- **Exercise directions**:
Reproduce from the records below, with no pictures, exactly the lines between the one containing "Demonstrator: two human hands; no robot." and the one containing "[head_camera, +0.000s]", inclusive.

(Stored dataset items)
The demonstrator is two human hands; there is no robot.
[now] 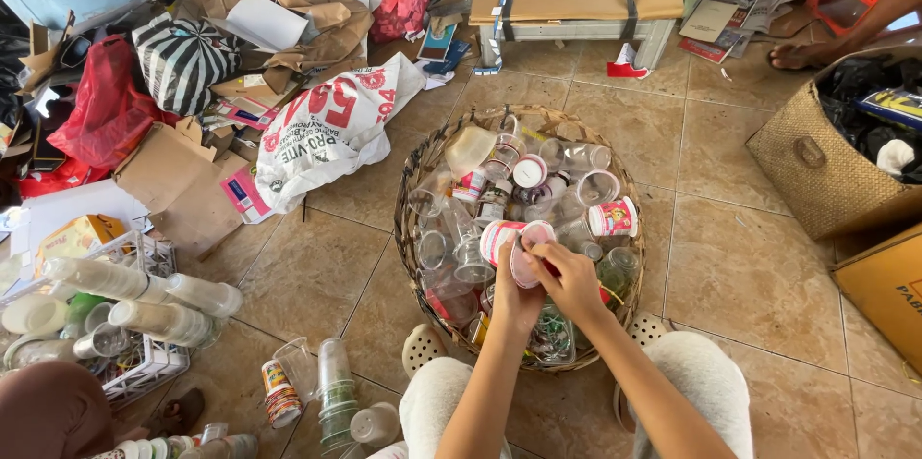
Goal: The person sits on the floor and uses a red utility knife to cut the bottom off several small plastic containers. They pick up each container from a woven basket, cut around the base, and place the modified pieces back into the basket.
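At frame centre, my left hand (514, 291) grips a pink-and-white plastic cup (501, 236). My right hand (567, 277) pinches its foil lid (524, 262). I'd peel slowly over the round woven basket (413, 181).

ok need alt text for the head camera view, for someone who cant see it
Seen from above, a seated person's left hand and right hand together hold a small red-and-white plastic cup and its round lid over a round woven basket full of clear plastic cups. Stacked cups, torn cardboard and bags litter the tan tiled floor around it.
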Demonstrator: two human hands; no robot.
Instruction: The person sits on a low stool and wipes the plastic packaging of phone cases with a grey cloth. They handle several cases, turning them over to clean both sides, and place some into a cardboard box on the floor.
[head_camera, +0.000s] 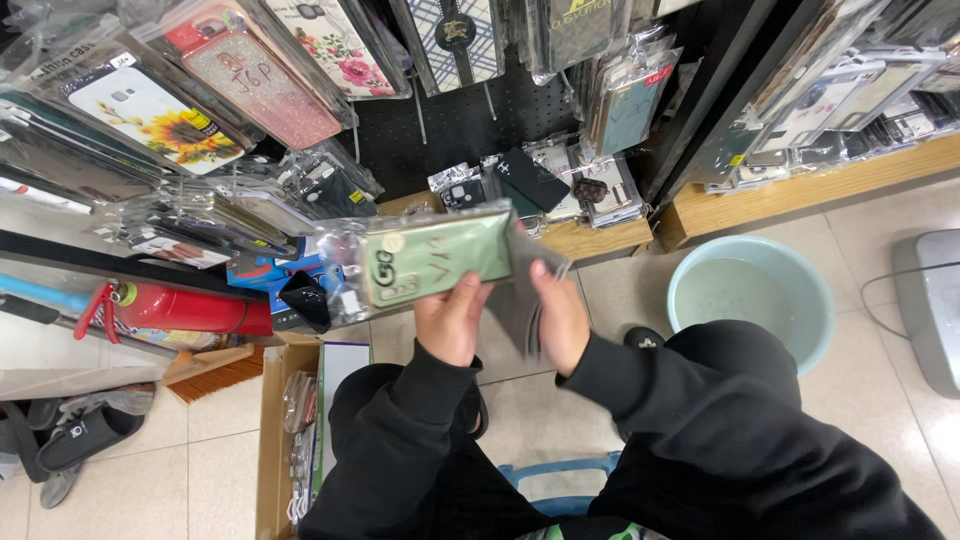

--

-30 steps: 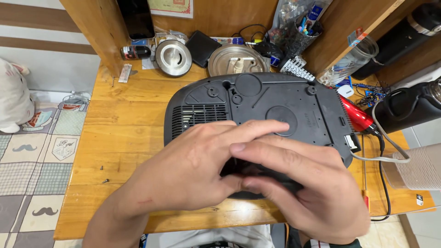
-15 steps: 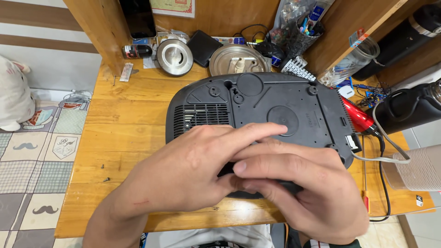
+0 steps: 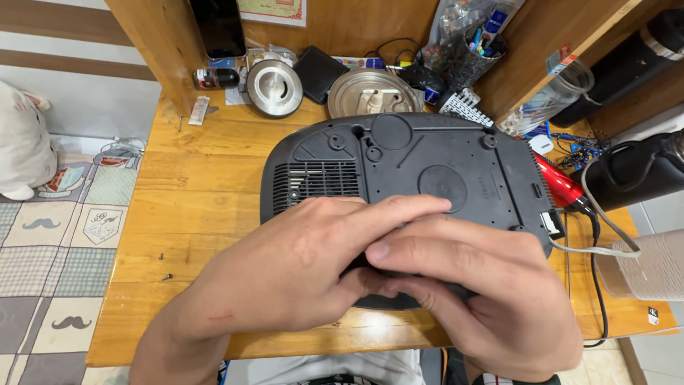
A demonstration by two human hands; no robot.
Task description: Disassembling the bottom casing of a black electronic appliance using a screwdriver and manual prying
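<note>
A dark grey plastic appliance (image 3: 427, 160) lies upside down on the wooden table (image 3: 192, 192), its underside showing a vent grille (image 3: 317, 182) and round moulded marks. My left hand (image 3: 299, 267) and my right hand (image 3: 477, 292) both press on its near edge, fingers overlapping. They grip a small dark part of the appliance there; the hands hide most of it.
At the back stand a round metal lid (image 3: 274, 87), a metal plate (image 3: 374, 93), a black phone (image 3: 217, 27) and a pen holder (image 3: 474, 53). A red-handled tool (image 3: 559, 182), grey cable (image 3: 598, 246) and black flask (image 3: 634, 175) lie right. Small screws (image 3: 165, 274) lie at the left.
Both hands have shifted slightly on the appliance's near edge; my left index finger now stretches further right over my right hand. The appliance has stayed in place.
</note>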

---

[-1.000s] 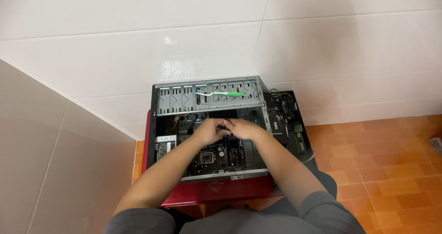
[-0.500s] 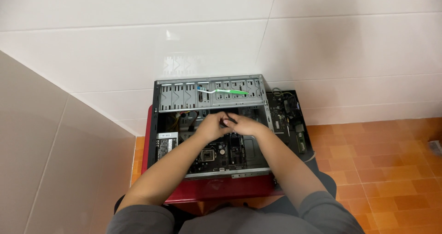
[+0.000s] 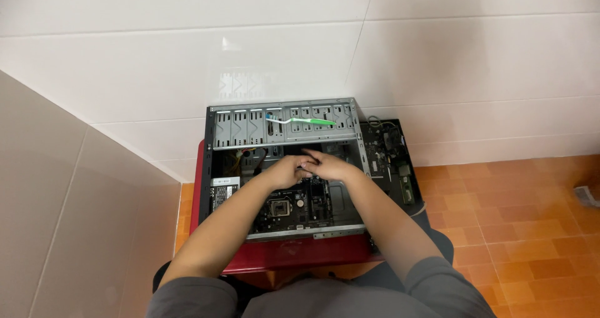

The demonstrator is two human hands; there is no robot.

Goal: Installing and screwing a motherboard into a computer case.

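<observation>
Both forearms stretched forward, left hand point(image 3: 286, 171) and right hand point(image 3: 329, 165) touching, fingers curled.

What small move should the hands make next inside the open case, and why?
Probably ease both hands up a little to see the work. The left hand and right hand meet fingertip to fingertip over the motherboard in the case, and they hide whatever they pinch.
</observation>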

- **Response box**:
Demonstrator: two human hands; no robot.
Instruction: The person sits on a low stool and wipes the plastic packaging of phone cases with a grey cloth. They handle several cases, turning them over to clean both sides, and place some into a cardboard box on the floor.
[head_camera, +0.000s] 

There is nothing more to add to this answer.